硫化氢在肾脏纤维化中的作用及其机制研究

Renal fibrosis is the common pathway to end stage renal disease(ESRD) and also the leading pathological characteristic of chronic kidney disease(CKD). Renal fibrosis provides an promising therapeutic target, since a large variety of pathophysiologically distinct renal diseases finally converge into this single process.The mechanisms associated with renal fibrosis have not been fully elucidated and effective therapies are still scare. RAS inhibitors are indisputably the first line drugs in combating renal fibrosis. However, these drugs increase the risk of renal function deterioration and hyperpotassaemia when serum creatinine rises above 265ummol/L.It has been recently found that the plasma level of hydrogen sulfide(H2S) was decreased in patients with CKD and uremia, indicating that CKD is a disease with H2S deficiency, but the physiological function of H2S in CKD is still unknown. Evidences from other organs have shed light on the anti-fibrotic effect of H2S on heart, lung and liver.Therefore, we tested whether this anti-fibrotic effect is also applicable in kidney disease. Our preliminary data demonstrated that H2S inhibited the differentiation of renal fibroblast into myofibroblast. We therefore postulated that H2S was able to attenuate renal fibrosis. This project is designed to explore the roles of H2S in the proliferation and differentiation of renal interstitial fibroblasts, to assess whether fibrotic features in the unilateral ureter obstruction animal model can be inhibited by H2S, and finally to determine whether the anti-fibrotic effect of H2S is mediated by the closure of the Kca3.1 channel in renal fibroblasts，as well as via the inhibition of the TGFβ1-smad-MAPK signal pathway.Several techniques, such as RT-PCR, Western Blot, whole cell patch clamp, immunohistochemisty and various research methods including pharmacological targeting (H2S donor,agonist and antagonist of CSE,etc), overexpression and knock down of CSE gene will be applied.
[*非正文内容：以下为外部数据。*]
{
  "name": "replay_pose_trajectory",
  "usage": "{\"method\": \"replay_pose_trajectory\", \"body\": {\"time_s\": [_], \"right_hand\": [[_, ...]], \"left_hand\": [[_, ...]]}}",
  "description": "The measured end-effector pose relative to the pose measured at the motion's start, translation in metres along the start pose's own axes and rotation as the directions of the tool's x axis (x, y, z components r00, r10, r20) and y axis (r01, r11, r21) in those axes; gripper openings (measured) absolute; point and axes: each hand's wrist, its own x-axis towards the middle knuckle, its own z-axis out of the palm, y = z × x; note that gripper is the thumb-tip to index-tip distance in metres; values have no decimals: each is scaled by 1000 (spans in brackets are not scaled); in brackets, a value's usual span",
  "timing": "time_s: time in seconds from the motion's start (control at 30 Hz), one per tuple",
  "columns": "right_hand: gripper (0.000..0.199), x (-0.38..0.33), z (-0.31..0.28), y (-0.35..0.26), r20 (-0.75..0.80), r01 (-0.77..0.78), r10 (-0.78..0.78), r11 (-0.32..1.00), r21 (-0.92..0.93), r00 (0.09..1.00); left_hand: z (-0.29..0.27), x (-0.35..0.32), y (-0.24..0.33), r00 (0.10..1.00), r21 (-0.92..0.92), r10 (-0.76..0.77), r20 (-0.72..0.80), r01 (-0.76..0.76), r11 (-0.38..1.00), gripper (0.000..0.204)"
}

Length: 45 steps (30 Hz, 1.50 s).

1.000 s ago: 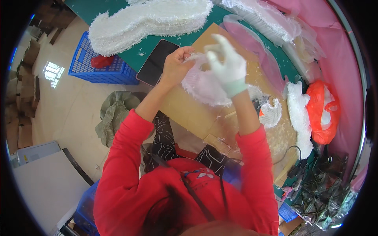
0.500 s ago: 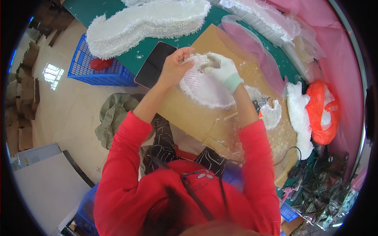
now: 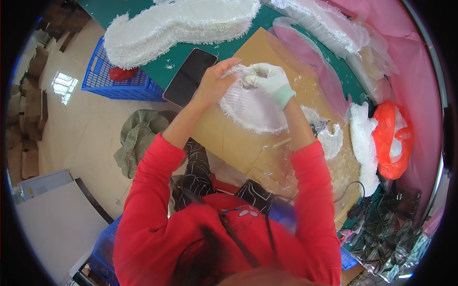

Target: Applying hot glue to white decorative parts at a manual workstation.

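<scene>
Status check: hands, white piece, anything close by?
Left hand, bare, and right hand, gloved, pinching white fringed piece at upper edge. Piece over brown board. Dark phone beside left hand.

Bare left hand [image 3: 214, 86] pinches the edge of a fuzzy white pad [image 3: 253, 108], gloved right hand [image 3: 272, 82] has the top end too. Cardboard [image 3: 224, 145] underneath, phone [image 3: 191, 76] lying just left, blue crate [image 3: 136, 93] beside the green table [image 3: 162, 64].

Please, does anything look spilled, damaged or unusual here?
Loose white shreds litter the brown board, untidy, like spilled waste. The held white piece has a ragged edge, perhaps just its material. Also, only the right hand wears a glove; the left hand is bare, an uneven pairing.
</scene>
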Motion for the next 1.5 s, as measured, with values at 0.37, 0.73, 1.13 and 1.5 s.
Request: {"method": "replay_pose_trajectory", "body": {"time_s": [0.37,0.73,1.13,1.5], "right_hand": [[19,3,4,1,-43,9,-12,997,-70,999],[23,6,10,7,-108,35,-46,994,-101,993],[44,-8,-10,3,-179,144,-132,988,60,975],[34,-7,-3,-3,24,24,-22,996,-81,999]], "left_hand": [[2,-8,19,995,84,-39,89,31,996,52],[13,-7,11,990,338,135,-48,-111,935,50],[10,-6,9,993,215,114,-32,-104,971,44],[9,-5,11,996,182,87,-26,-81,980,42]]}}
The present study will contribute to clarify the the physiological function of H2S in CKD and the mechanisms of its anti-fibrotic effect. Moreover, we bring up with a new therapeutic strategy in renal fibrosis which can bypass the serious adverse effects of RAS inhibitors.The progression of CKD will hopefully be slowed or halted by this therapy and the incidence of uremia is therefore possibly reduced.

肾脏纤维化是慢性肾脏病（CKD）的重要病理特征，其发病机制尚未完全阐明，也缺乏有效的治疗药物。近年发现CKD患者血浆硫化氢（H2S）含量下降，提示CKD是一种伴有H2S缺乏的疾病，但CKD中H2S的生理作用不明。我们的预实验结果证实H2S抑制了肾间质成纤维细胞分化为肌纤维母细胞，提示 H2S有抗肾脏纤维化作用，但其机制还不明确。在此工作基础上本研究运用RT-PCR、Western Blot、膜片钳、细胞免疫荧光、过表达和沉默CSE基因等技术，结合药理学方法探讨H2S对肾间质成纤维细胞增殖和分化的影响；研究H2S对单侧输尿管梗阻动物模型肾间质纤维化的作用；并从TGF-β-smad 、MAPK信号途径以及Kca3.1离子通道角度探讨H2S抗纤维化的分子机制。本研究有望阐明H2S在CKD中的生理作用及其抗纤维化机制，为临床治疗肾脏纤维化提供新的思路，从而延缓CKD进展，降低尿毒症发病率。

肾脏纤维化是慢性肾脏病（CKD）的重要病理特征，其发病机制尚未完全阐明，也缺乏有效的治疗药物。近年发现CKD患者血浆硫化氢（H2S）含量下降，提示CKD是一种伴有H2S缺乏的疾病，但CKD中H2S的生理作用不明。本研究在两种CKD模型（单侧肾梗阻模型和腹膜透析腹膜炎模型）中发现腹腔注射小剂量NaHS（5.6-56ug/kg/d）能够改善CKD动物模型中纤维化，改善腹膜功能和肾功能，模型中的炎症因子（IL-6、MCP-1等）和新生血管（CD33）表达均明显减少，而大剂量NaHS（560ug/kg/d）具有毒性作用。细胞学实验还证实NaHS能够抑制TGF-β-smad 和MAPK信号途径所致的肾脏成纤维细胞分化，以及FBS所致的成纤维细胞的增殖。本研究提示H2S在CKD中的生理作用之一是具有抗肾脏纤维化作用，其机制是通过抑制炎症反应、抗成纤维细胞和新生血管增殖而介导的。本研究还明确了H2S治疗CKD的有效剂量范围，为临床使用H2S治疗肾脏纤维化提供了理论依据，从而延缓CKD进展，降低尿毒症发病率。